We had the same problem, mowed 90 ac on Wednseday and anther 16 ac on Thursday. Only hay dry enough to bale was the 16 ac of 2nd cut timothy, it had no fall grass in it. The other 90 ac had was young 4th cut (24 days ) and it had all the fall grasses in it. Got it down to mid to upper 20s on moisture tester in baler but stems were still full of moisture. So we big squared put 8lb acid on and wrapped it. Just been that kind of year.


----------



## JD3430 (Jan 1, 2012)

Beginning to wonder if saturated ground is keeping downed hay wet.


----------



## mlappin (Jun 25, 2009)

JD3430 said:


> Beginning to wonder if saturated ground is keeping downed hay wet.


It certainly doesn't help


----------



## JD3430 (Jan 1, 2012)

Got heavy rain Tuesday. Guess I shoulda let it dry a little longer, but a 4 day envelope of dry weather is about as rare as making money in the hay biz, so I had to cut it. 
BTW: raining here now. Surprise, surprise.


----------



## endrow (Dec 15, 2011)

bailed 30 acres 4th cutting alfalfa orchardgrass mix about 23 percent moisture We used a high rate of acid hoping to get it sound for horses have my doubtsI bet it will show a little dust But it started raining Sunday morning so I guess we did the right thing


----------



## JD3430 (Jan 1, 2012)

48 hours passed. Tested bales again today since I was up at the barn to do some other chores. I would think temps would have risen some by now, yet all bales are same as ambient air temps. 
Most of the time when I bale "early" hay, it heats immediately. I remember baling up a field too early. Bales were pretty hot just a few hours later, but that definitely was stem moisture.

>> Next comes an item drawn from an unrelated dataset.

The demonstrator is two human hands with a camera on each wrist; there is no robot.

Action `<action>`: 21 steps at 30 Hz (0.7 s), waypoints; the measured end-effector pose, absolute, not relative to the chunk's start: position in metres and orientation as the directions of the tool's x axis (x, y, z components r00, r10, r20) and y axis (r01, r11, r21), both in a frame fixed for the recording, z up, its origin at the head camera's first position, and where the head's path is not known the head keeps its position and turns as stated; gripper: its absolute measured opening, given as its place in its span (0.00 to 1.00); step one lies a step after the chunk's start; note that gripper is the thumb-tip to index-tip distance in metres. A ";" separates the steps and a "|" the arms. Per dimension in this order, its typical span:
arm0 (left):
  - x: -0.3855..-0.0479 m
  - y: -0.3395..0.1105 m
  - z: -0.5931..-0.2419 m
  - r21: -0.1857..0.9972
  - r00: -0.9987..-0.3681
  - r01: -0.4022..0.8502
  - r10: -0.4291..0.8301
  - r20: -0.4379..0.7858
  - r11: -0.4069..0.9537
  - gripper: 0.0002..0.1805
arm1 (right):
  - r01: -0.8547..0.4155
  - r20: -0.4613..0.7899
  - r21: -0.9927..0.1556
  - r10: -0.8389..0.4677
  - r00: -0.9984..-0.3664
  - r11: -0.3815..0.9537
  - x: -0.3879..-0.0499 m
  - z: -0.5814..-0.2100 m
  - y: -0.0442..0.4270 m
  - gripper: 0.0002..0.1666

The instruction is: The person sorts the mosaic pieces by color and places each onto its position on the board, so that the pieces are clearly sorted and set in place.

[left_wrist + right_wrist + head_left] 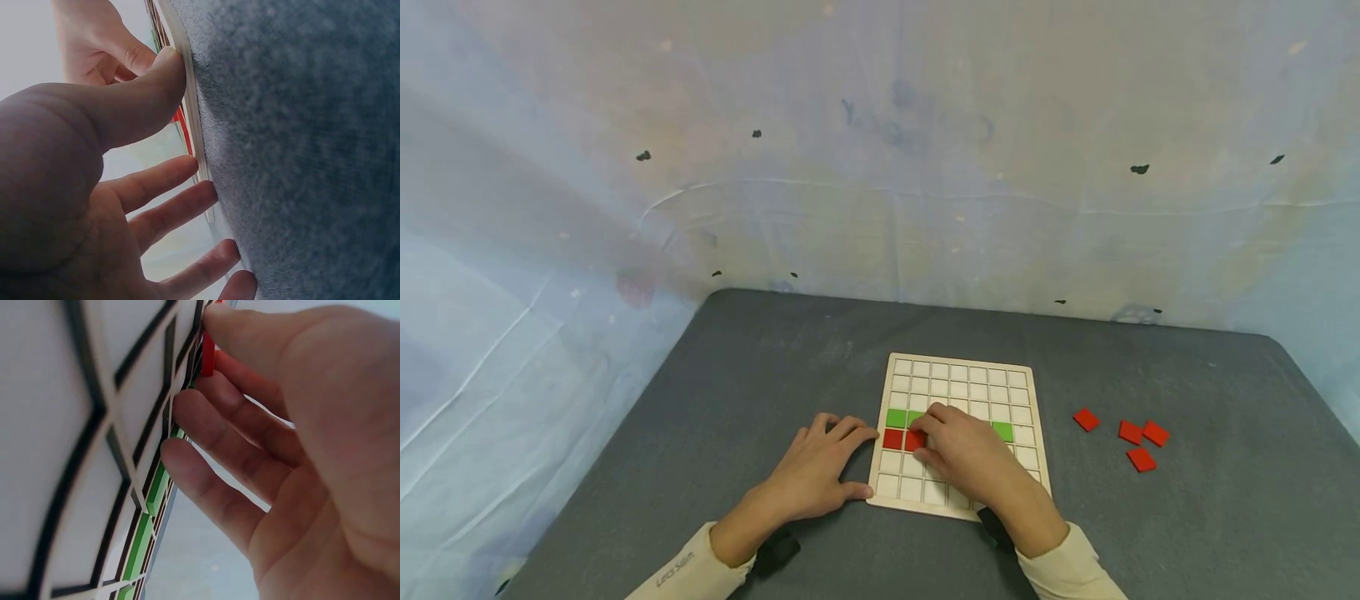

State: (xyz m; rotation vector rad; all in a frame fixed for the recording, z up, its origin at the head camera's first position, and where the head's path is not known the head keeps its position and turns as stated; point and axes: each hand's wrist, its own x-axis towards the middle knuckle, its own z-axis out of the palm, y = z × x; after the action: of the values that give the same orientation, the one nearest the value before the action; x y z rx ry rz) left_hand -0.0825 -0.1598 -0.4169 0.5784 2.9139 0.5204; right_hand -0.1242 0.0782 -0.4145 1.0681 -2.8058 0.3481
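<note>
A pale wooden grid board point(955, 367) lies on the dark table, with green tiles point(897, 418) in one row and a red tile point(892, 439) in the row nearer me. Over the board, my right hand point(973, 454) pinches a second red tile point(207, 353) between thumb and forefinger, beside the first one. Its other fingertips point(181, 453) are close to the board's surface. My left hand point(812, 467) is at the board's left edge, its thumb and fingertips touching the rim and its fingers spread. The right hand hides part of the green row.
Several loose red tiles point(1141, 459) lie on the table to the right of the board. The grey table top point(760, 358) reaches back to a hanging pale sheet point(925, 167), which also covers the left side.
</note>
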 end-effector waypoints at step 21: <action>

So let me ask this: if the hay has high moisture, say 25%, due to external moisture, as I believe i have in this case, and not stem moisture, will the hay heat the same way as stem moisture?
Will it mold the same as stem moisture?
Will it have the same fire danger as stem moisture?


----------



## JD3430 (Jan 1, 2012)

Been 4 days since I baled on Friday. 
Bale temps have not gone over 85*.
Bale moisture test probe says some bales are 25% moisture!!!!!!

What the hale is going on? 
I ready to throw bale moisture probe in the trash. I've never seen 25% moisture hay not heat after 4-5 days!!


----------



## Tim/South (Dec 12, 2011)

I had the exact same thing happen to me on my first cutting back in May. I moved the rolls off the field to "cure". Should have probably moved them to the barn. Rains kicked in and the new grass came out fast. Then more rain before I could move them home and did not want to ride over new grass to haul 125 rolls. I have never left hay out all summer, and this summer is worse than most. Hay still looks good, nice tight rolls, net wrapped with a little dark color on the bottom of the bales.
You just do what you think is best at the time and hopefully learn. My problem is that I am still not certain if the bales were originally high moisture or not. I have no confidence that I made the right call or not by leaving them out.


----------



## JD3430 (Jan 1, 2012)

How could 25 bales bale with higher than desired moisture not heat up? Seems like to me the hand held moisture meter is not working. 
One other thing I noticed was the harvest Tec readout in the cab was reading 17-19% the few times I had it turned on. I had it turned off most of the time cause there wasn't any PA in the tank.


----------



## mlappin (Jun 25, 2009)

JD3430 said:


> How could 25 bales bale with higher than desired moisture not heat up? Seems like to me the hand held moisture meter is not working.
> One other thing I noticed was the harvest Tec readout in the cab was reading 17-19% the few times I had it turned on. I had it turned off most of the time cause there wasn't any PA in the tank.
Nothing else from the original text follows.